Find top-k most frequent items (heavy hitters).

Algorithm

  1. Maintain dictionary of ≤k items with counts
  2. For each new item:
  3. If in dictionary: increment count
  4. Else if dictionary not full: add with count 1
  5. Else: decrement all counts, remove zeros
  6. Output: items remaining in dictionary

Guarantee

For any item with true frequency \(f > n/k\): - Guaranteed to appear in output - Estimated frequency within \(\pm n/k\) of true frequency

Implementation

class MisraGries:
    def __init__(self, k):
        self.k = k
        self.counts = {}

    def add(self, item):
        if item in self.counts:
            self.counts[item] += 1
        elif len(self.counts) < self.k:
            self.counts[item] = 1
        else:
            # Decrement all counts
            to_remove = []
            for key in self.counts:
                self.counts[key] -= 1
                if self.counts[key] == 0:
                    to_remove.append(key)
            for key in to_remove:
                del self.counts[key]

    def top_k(self):
        return sorted(self.counts.items(), key=lambda x: -x[1])

Complexity

  • Space: O(k)
  • Update: O(k) worst-case, O(1) amortized
  • Output: O(k log k) for sorting

Mergeability

Sum counts from multiple Misra-Gries structures.

HyperLogLog (HLL)

Purpose

Estimate distinct count with very low memory.

Key Idea

Count leading zeros in binary representation of hashes.

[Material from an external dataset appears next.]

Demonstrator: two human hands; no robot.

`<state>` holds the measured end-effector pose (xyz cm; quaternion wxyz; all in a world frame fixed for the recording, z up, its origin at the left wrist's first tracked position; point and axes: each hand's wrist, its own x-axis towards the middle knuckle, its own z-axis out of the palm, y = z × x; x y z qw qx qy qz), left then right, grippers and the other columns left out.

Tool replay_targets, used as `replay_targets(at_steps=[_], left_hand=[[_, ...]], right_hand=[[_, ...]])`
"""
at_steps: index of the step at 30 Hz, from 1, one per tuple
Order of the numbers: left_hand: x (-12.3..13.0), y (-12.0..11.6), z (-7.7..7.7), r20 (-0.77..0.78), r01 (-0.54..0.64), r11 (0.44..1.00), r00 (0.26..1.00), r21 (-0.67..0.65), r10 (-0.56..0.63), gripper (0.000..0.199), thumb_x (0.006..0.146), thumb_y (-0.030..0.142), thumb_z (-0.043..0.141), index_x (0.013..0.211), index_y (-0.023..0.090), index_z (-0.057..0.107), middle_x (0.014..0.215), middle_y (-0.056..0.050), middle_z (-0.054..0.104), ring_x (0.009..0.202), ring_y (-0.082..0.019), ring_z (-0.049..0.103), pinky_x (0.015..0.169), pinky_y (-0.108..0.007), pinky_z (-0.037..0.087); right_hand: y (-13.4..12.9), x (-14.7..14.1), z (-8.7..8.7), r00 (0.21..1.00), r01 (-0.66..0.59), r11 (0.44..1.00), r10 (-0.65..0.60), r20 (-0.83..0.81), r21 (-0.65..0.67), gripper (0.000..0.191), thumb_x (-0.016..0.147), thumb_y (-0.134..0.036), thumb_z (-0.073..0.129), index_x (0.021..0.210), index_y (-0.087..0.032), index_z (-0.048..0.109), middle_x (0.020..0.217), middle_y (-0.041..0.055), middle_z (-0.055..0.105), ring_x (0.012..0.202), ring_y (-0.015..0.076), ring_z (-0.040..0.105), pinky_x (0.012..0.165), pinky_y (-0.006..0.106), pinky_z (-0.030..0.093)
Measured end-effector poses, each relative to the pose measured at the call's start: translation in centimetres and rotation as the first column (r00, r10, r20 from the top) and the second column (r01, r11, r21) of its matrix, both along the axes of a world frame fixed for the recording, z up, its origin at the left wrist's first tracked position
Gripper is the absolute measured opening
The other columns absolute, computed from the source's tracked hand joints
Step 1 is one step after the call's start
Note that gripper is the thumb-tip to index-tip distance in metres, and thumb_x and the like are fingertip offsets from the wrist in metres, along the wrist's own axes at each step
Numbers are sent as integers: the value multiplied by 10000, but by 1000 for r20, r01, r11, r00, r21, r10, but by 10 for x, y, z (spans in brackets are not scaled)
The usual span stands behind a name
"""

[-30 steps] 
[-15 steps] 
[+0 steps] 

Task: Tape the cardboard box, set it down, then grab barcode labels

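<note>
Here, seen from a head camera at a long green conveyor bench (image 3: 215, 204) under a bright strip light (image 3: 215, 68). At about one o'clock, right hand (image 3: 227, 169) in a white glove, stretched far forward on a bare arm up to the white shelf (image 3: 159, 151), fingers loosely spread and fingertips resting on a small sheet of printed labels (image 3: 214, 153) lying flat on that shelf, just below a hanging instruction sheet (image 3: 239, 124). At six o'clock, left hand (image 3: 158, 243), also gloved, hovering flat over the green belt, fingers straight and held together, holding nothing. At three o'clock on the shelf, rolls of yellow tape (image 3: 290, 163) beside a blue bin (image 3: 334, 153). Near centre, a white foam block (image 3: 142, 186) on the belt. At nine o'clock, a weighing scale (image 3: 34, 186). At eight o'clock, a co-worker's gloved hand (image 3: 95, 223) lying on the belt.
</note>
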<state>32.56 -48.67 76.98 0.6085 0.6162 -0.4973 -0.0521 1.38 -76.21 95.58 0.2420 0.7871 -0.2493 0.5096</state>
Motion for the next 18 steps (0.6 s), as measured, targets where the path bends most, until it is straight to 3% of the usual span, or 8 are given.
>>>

Intuition: If max leading zeros = \(m\), roughly \(2^m\) distinct elements seen.

Algorithm

  1. Hash elements to binary strings
  2. Split hash into \(2^b\) buckets (first \(b\) bits)
  3. Track max leading zeros per bucket
  4. Combine with harmonic mean

Estimator

\[ \hat{d} = \alpha_m \cdot m^2 \cdot \left(\sum_{j=1}^{m} 2^{-M_j}\right)^{-1} \]

where: - \(m = 2^b\) = number of buckets - \(M_j\) = max leading zeros in bucket \(j\) - \(\alpha_m\) = bias correction constant

Error

\[ \text{Relative standard error} \approx \frac{1.04}{\sqrt{m}} \]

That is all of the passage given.